[Work required]
Among the lines below, copy exactly those from the one with "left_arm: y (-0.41" through the one with "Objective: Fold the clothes", counting both ends.

(Data items)

|---|

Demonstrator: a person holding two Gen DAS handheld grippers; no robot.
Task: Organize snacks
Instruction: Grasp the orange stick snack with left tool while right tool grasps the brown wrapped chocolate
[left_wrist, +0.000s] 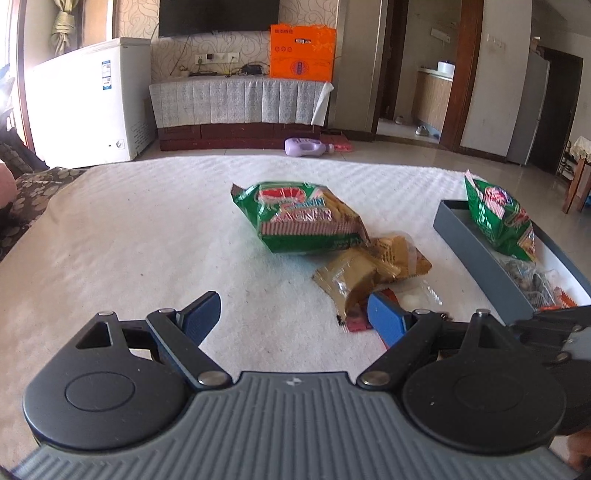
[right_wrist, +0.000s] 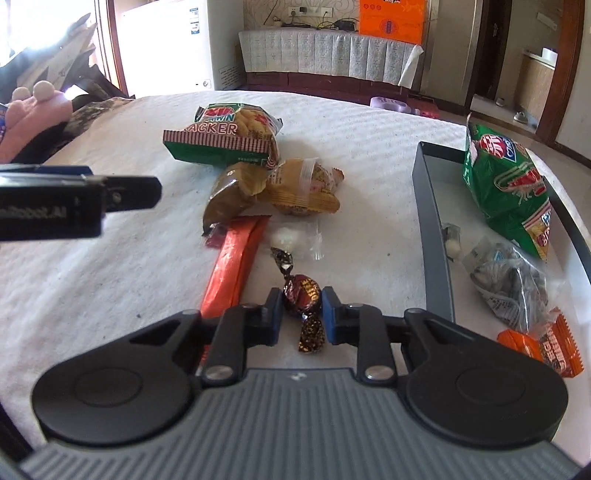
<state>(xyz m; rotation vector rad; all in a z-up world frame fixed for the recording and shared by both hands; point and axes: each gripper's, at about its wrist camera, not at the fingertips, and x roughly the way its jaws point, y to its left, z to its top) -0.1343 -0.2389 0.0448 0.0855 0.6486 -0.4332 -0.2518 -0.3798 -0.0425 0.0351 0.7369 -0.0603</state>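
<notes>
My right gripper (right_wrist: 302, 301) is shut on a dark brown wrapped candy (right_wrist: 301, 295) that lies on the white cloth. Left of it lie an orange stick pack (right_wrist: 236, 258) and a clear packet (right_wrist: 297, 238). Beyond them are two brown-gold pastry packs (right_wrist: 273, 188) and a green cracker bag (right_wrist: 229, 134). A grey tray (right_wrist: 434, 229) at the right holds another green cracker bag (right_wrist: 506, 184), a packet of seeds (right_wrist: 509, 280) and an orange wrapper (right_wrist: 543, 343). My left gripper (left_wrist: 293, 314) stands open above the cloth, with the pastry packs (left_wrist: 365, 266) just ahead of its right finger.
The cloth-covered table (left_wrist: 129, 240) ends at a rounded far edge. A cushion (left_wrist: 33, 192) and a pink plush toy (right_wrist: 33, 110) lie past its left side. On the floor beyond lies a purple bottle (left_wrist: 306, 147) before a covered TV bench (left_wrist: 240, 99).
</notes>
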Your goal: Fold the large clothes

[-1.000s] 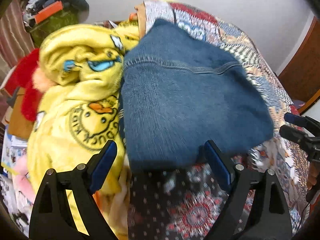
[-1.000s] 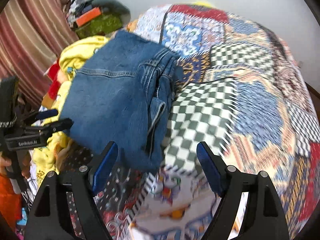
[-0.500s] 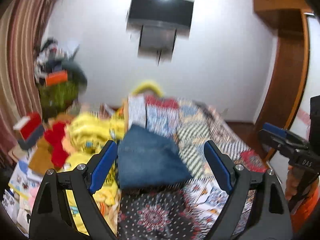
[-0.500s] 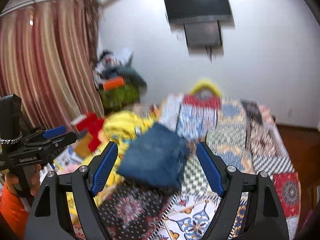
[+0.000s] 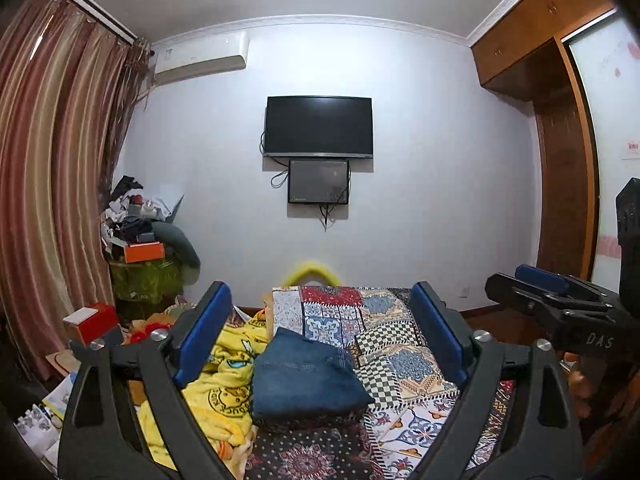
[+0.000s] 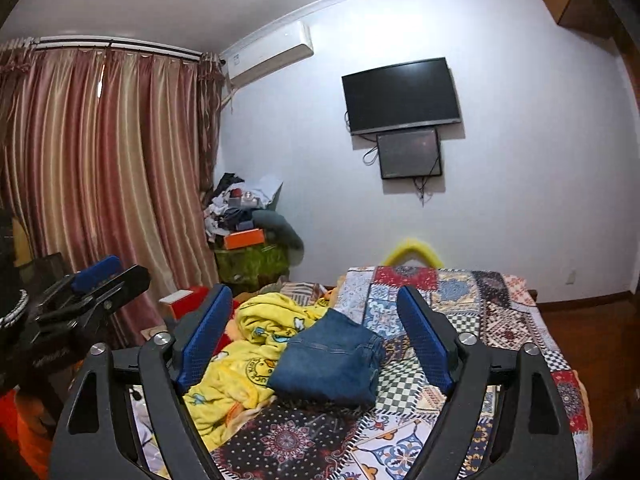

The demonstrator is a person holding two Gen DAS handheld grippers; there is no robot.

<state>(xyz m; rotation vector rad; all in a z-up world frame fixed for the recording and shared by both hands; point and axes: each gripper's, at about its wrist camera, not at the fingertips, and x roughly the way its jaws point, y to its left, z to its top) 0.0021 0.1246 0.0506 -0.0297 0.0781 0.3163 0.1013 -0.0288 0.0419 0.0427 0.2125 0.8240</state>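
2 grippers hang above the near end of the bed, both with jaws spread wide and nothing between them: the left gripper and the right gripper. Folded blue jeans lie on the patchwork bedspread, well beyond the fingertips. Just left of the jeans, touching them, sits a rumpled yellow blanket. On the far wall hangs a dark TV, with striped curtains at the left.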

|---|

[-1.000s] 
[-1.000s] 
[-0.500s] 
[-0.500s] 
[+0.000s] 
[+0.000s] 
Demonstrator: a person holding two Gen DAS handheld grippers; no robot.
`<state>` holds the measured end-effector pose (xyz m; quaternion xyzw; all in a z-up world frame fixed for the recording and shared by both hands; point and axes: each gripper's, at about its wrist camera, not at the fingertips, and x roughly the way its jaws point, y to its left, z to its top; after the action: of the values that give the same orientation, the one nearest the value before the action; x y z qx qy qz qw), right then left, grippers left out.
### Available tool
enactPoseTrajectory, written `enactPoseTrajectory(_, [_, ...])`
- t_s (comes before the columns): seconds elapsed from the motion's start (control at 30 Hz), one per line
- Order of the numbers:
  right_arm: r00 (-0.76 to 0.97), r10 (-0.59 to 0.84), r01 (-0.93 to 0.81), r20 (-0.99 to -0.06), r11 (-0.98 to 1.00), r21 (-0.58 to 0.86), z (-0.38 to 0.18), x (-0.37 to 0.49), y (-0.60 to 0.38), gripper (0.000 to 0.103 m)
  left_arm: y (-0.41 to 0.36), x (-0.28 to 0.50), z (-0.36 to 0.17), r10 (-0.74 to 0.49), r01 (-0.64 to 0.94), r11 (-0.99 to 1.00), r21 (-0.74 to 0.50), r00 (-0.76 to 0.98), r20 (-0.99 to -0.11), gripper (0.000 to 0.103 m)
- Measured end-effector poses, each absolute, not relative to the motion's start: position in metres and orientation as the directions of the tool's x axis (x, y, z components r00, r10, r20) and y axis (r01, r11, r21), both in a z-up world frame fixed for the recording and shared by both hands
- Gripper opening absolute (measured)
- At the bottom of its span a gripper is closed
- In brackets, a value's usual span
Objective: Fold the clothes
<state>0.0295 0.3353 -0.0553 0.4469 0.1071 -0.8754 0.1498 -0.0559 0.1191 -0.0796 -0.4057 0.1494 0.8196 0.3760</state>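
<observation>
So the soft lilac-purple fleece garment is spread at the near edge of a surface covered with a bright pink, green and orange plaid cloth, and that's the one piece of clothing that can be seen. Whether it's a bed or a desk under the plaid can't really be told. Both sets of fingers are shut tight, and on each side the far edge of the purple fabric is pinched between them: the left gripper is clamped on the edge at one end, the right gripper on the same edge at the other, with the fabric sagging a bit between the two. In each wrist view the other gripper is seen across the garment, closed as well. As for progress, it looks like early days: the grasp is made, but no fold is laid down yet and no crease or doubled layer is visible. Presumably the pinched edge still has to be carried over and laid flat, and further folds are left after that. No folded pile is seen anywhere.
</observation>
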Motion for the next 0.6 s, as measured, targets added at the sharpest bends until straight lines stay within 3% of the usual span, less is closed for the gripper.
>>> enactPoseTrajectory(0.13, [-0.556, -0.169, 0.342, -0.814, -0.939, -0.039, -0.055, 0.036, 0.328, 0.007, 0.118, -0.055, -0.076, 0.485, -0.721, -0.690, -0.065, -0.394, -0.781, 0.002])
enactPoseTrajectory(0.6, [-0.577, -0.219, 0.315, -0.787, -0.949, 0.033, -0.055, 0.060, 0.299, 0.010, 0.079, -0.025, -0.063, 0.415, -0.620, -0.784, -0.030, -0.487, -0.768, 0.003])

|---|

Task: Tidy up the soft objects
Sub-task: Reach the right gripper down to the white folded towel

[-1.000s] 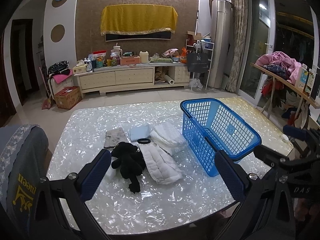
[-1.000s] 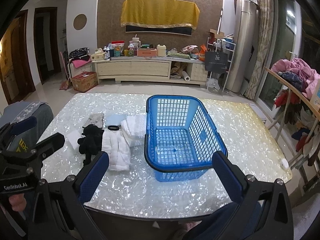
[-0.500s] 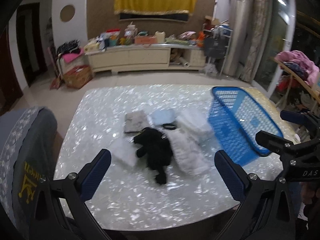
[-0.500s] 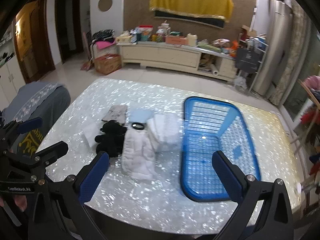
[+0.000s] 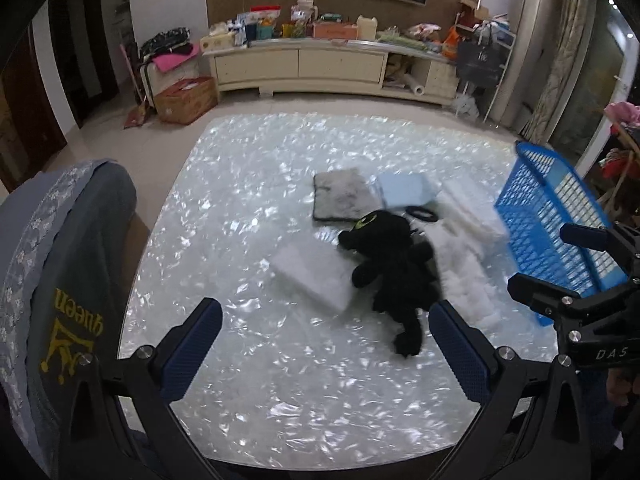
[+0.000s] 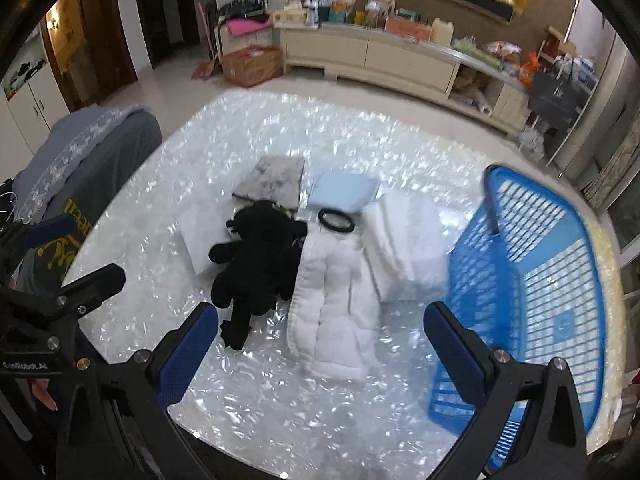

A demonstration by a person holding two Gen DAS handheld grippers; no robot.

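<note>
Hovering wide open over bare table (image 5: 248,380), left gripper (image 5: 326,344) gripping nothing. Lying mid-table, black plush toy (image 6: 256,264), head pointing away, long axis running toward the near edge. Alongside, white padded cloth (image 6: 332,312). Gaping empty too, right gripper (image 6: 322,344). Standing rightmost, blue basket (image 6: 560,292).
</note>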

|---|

[Output for this task]
  left_arm: y (-0.41 to 0.36), x (-0.28 to 0.50), z (-0.36 to 0.17), r10 (-0.74 to 0.49), r01 (-0.64 to 0.94), r11 (-0.99 to 1.00), r21 (-0.74 to 0.50), r00 (-0.76 to 0.98), r20 (-0.99 to -0.11), gripper (0.000 to 0.103 m)
- Measured end-effector poses, each absolute, not relative to the motion's start: position in metres and orientation as the directions of the tool's x axis (x, y, z components r00, r10, r20) and y axis (r01, r11, r21), both in a z-up world frame fixed for the recording and shared by both hands
- Gripper opening absolute (measured)
- At the bottom of its span a gripper is closed
- In brackets, a value's usual span
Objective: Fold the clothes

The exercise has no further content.